» **Action item**
Look through the material below. Copy every line with the string "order" in it.

***

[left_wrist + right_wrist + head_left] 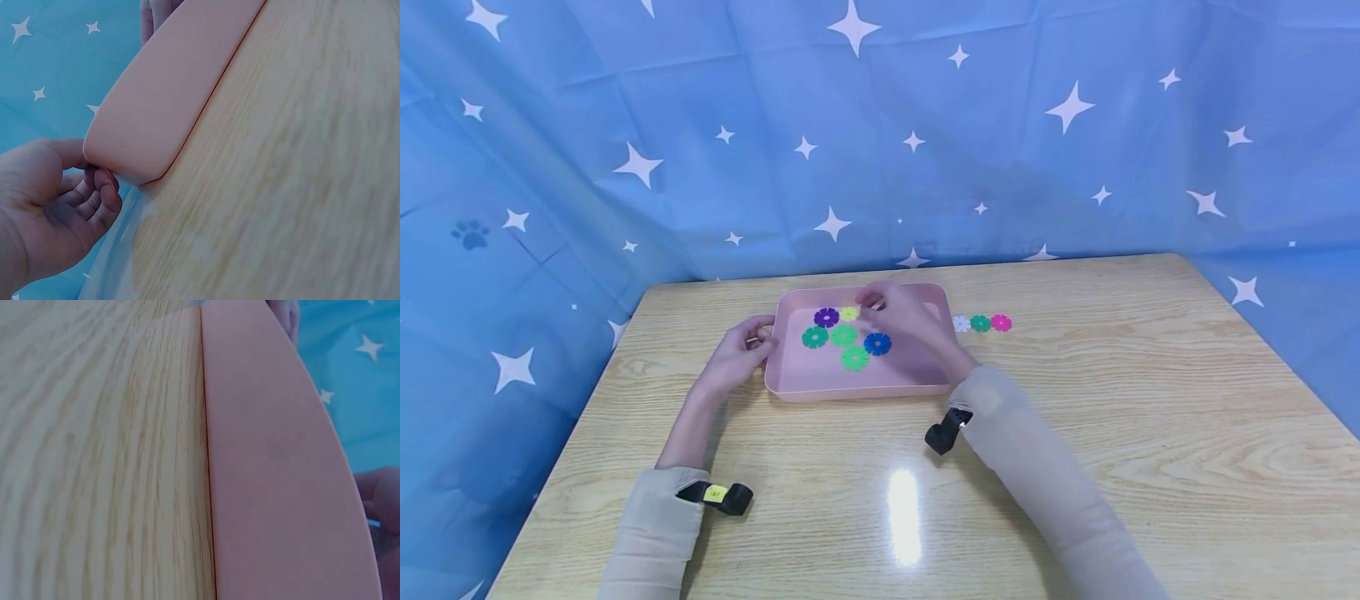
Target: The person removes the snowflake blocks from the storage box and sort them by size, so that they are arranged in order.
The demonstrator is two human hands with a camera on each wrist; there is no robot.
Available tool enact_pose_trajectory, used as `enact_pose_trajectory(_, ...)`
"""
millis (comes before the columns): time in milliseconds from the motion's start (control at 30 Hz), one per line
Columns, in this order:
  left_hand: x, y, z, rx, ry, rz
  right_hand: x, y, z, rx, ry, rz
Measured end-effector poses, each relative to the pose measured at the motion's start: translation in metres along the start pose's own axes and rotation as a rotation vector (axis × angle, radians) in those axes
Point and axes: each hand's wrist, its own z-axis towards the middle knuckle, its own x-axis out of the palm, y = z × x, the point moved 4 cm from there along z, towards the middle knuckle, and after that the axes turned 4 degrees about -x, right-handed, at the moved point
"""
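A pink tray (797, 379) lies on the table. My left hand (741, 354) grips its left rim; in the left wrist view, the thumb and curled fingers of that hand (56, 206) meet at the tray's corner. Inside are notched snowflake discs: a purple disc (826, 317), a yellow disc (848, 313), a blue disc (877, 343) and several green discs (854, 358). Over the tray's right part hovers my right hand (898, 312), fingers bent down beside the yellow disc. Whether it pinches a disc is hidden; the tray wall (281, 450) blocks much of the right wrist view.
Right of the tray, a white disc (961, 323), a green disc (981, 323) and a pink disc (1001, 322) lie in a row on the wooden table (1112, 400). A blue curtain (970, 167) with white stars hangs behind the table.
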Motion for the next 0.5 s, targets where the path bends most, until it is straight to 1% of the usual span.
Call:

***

» **Result for this exercise**
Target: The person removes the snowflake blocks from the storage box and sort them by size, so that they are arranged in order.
Columns, in this order:

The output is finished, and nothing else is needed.